Take the listing below and print exactly the lines starting at the line containing "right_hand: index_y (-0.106" and ending at the line containing "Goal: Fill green", both ends included, and no others.

*** Opening Data in this exercise ***

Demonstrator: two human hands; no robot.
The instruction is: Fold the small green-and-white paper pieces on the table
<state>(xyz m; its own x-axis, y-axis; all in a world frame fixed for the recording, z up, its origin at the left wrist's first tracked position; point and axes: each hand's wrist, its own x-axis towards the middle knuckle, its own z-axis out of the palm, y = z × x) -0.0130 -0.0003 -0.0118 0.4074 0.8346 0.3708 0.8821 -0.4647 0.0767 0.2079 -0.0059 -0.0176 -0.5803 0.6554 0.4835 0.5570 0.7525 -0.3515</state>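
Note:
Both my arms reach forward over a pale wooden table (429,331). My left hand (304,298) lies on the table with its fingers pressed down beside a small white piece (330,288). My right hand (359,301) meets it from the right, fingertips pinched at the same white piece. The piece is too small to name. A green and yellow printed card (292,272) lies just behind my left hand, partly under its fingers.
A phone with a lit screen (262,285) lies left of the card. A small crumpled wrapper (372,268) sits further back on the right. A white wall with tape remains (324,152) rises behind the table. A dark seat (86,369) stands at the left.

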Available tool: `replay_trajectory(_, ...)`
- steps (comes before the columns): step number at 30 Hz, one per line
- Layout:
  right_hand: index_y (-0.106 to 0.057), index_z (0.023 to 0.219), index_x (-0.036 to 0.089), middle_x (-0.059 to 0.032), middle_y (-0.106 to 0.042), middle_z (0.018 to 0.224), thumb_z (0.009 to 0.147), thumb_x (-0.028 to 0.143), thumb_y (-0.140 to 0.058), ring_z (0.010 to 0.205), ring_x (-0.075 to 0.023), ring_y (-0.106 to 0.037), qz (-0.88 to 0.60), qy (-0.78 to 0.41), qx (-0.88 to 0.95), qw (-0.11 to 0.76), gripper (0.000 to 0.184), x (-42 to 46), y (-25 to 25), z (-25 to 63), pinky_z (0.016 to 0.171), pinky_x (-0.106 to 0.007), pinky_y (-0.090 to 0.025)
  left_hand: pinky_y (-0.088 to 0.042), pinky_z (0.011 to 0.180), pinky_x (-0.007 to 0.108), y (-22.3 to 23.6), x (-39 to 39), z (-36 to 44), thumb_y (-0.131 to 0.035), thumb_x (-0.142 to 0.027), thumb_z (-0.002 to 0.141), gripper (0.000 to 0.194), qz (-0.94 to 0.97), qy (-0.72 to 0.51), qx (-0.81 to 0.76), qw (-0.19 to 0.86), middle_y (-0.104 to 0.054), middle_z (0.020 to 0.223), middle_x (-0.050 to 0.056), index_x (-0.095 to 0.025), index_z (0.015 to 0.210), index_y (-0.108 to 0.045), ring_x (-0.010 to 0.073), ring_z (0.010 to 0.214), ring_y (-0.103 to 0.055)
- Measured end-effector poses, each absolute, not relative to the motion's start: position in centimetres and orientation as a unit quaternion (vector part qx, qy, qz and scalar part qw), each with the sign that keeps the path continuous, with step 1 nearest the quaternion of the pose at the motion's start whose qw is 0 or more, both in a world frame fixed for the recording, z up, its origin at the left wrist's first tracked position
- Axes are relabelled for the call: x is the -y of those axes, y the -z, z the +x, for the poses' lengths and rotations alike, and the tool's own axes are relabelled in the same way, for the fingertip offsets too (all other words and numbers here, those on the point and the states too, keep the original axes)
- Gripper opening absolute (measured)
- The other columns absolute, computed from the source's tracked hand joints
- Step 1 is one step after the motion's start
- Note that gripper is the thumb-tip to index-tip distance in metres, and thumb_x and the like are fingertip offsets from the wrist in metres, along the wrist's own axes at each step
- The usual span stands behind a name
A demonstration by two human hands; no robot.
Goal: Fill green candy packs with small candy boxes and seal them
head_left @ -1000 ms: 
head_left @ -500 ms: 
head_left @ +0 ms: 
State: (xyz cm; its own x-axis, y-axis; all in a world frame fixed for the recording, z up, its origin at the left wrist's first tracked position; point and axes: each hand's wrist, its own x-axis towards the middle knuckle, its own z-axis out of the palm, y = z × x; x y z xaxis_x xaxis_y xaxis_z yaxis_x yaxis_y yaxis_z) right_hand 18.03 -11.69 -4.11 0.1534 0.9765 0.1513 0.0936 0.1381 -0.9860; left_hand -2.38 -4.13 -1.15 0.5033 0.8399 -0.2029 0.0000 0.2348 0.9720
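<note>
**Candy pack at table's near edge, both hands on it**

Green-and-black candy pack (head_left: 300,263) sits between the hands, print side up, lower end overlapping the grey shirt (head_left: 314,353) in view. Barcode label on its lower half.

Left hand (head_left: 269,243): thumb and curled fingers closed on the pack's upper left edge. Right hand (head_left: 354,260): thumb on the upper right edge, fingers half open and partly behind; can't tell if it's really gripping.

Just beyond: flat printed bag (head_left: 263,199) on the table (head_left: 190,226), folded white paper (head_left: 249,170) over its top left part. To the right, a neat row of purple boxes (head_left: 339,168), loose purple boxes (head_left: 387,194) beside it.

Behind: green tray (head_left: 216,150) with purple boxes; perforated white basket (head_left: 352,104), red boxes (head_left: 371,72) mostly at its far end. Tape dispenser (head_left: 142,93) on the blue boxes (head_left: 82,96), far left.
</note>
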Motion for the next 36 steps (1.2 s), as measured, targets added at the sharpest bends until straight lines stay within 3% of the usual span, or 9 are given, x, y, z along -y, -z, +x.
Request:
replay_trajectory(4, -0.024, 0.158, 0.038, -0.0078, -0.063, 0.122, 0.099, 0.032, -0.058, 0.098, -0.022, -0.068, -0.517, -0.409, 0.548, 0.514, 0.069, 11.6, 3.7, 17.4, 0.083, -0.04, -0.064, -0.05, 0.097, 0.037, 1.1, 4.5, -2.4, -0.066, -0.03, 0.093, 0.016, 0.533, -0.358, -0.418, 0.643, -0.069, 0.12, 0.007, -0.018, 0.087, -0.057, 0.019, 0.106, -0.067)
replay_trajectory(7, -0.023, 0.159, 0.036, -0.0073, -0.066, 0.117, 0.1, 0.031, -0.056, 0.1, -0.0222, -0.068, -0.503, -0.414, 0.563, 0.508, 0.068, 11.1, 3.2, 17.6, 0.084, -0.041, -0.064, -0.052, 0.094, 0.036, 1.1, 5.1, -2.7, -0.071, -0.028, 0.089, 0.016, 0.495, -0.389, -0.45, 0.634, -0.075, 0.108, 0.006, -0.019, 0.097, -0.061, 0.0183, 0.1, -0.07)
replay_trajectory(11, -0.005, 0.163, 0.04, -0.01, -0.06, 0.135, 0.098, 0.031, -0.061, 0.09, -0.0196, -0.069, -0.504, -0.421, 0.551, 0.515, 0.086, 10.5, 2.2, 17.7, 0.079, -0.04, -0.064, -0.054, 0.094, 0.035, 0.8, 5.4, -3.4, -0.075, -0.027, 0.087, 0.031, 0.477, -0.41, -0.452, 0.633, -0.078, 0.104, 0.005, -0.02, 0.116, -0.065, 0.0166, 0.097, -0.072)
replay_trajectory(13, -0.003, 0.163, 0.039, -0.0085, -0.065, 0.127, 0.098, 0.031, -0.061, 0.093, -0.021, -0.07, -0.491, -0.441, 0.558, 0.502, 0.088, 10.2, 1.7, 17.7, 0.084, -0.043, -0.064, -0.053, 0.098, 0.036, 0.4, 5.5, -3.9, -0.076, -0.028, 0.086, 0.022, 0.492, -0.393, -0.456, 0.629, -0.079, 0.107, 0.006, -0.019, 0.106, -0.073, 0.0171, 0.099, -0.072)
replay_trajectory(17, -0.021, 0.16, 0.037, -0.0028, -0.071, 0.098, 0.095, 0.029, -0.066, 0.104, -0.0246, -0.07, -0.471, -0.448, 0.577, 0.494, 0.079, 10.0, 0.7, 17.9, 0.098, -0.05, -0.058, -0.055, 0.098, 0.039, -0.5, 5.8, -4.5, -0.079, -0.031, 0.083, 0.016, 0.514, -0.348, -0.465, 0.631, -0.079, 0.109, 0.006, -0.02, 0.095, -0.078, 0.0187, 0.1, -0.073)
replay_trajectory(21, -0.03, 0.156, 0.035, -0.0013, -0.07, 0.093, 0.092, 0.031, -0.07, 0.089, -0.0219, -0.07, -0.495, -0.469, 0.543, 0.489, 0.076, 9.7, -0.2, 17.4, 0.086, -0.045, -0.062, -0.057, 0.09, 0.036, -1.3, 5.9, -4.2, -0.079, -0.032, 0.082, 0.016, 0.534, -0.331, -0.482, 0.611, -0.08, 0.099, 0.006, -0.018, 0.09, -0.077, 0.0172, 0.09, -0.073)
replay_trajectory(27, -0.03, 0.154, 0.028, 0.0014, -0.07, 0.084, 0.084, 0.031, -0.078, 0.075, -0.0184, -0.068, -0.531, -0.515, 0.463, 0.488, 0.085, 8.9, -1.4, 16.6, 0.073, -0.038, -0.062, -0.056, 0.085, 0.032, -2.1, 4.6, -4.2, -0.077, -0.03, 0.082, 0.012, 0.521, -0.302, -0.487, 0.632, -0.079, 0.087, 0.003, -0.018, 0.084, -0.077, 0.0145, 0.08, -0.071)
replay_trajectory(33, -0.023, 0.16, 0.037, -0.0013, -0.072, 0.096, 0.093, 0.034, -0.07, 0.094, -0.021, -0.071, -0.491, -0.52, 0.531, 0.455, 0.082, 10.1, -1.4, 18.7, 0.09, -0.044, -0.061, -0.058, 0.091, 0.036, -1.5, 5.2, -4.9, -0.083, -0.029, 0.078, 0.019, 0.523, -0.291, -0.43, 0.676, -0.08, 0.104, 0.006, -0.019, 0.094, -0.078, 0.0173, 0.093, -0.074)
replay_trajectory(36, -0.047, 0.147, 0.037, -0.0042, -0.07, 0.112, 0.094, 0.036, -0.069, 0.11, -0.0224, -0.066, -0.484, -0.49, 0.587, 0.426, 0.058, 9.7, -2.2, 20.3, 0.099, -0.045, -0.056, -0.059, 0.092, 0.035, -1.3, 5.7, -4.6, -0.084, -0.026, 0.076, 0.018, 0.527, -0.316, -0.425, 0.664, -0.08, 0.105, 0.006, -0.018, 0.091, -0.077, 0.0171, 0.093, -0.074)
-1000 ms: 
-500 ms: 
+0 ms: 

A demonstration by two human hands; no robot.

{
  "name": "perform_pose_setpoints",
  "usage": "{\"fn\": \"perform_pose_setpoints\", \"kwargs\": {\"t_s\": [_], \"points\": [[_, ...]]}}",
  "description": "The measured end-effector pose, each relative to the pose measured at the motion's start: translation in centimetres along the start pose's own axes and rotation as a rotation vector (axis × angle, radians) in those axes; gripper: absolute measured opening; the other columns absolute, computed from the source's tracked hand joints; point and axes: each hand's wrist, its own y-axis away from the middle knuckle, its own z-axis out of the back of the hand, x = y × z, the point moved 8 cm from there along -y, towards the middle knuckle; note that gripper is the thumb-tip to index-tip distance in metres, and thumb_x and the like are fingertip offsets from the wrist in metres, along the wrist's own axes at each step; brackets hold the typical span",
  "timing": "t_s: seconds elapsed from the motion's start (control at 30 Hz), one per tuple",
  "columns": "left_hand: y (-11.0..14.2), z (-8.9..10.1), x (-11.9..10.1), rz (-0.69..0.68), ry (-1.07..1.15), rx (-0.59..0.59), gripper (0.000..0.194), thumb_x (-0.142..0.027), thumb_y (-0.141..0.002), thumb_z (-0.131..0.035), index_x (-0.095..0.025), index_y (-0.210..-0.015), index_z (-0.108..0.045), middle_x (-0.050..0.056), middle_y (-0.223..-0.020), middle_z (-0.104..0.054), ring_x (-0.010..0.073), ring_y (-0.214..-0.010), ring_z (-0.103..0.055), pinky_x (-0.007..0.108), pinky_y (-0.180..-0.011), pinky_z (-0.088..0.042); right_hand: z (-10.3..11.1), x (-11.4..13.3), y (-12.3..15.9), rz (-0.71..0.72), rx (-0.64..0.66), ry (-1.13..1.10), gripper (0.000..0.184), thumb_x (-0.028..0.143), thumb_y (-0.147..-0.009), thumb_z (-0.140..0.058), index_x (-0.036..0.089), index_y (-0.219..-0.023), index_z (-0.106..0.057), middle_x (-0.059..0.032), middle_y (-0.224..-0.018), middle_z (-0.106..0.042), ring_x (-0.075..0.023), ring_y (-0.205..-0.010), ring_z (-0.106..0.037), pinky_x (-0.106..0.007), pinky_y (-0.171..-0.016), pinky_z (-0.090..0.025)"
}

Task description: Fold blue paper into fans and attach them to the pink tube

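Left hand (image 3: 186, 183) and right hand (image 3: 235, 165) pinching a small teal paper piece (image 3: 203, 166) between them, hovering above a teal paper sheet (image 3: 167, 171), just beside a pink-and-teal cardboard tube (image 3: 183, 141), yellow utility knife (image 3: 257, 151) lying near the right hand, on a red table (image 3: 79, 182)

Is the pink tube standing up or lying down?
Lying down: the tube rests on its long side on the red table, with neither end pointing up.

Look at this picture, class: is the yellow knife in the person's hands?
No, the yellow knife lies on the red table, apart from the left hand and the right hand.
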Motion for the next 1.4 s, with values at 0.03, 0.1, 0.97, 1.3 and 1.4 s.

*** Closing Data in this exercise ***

Task output:
  right_hand: index_y (-0.106 to 0.057), index_z (0.023 to 0.219), index_x (-0.036 to 0.089), middle_x (-0.059 to 0.032), middle_y (-0.106 to 0.042), middle_z (0.018 to 0.224), thumb_z (0.009 to 0.147), thumb_x (-0.028 to 0.143), thumb_y (-0.140 to 0.058), ring_z (0.010 to 0.205), ring_x (-0.075 to 0.023), ring_y (-0.106 to 0.037), qz (-0.88 to 0.60), qy (-0.78 to 0.41), qx (-0.88 to 0.95), qw (-0.11 to 0.76), gripper (0.000 to 0.184), x (-42 to 46), y (-25 to 25), z (-25 to 63), pinky_z (0.016 to 0.171), pinky_x (-0.106 to 0.007), pinky_y (-0.090 to 0.025)
  left_hand: pinky_y (-0.088 to 0.042), pinky_z (0.011 to 0.180), pinky_x (-0.007 to 0.108), y (-22.3 to 23.6), x (-39 to 39), z (-36 to 44), thumb_y (-0.131 to 0.035), thumb_x (-0.142 to 0.027), thumb_z (-0.002 to 0.141), gripper (0.000 to 0.194), qz (-0.94 to 0.97), qy (-0.72 to 0.51), qx (-0.81 to 0.76), qw (-0.19 to 0.86), middle_y (-0.104 to 0.054), middle_z (0.020 to 0.223), middle_x (-0.050 to 0.056), index_x (-0.095 to 0.025), index_z (0.015 to 0.210), index_y (-0.108 to 0.045), ring_x (-0.010 to 0.073), ring_z (0.010 to 0.214), ring_y (-0.103 to 0.055)
- Measured end-effector poses, each absolute, not relative to the motion's start: position in centimetres and orientation as a unit quaternion (vector part qx, qy, qz and scalar part qw), each with the sign that keeps the path continuous, with step 1 nearest the quaternion of the pose at the motion's start whose qw is 0 or more, both in a world frame fixed for the recording, z up, its origin at the left wrist's first tracked position
- Axes are relabelled for the call: x is the -y of those axes, y the -z, z the +x, for the poses' lengths and rotations alike, and the tool's own axes are relabelled in the same way, for the fingertip offsets too (all other words and numbers here, those on the point and the states too, keep the original axes)
- Gripper opening absolute (measured)
- The other columns absolute, computed from the source's tracked hand joints
- Step 1 is one step after the motion's start
- Note that gripper is the thumb-tip to index-tip distance in metres, and thumb_x and the like are fingertip offsets from the wrist in metres, along the wrist's own axes at each step
- The usual span stands behind a name
A demonstration by two human hands; no robot.
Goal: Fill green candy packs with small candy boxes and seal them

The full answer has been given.